◆ **Problem to work on**: All of the data that follows should be written out exactly.

◆ **Data section**:
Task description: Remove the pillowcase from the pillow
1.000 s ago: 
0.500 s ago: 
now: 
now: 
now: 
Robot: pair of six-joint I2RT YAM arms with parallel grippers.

◆ **Response for this exercise**:
Task description: Remove the pillowcase from the pillow
1.000 s ago: 
0.500 s ago: 
now: 
now: 
now: 
Robot: pair of six-joint I2RT YAM arms with parallel grippers.

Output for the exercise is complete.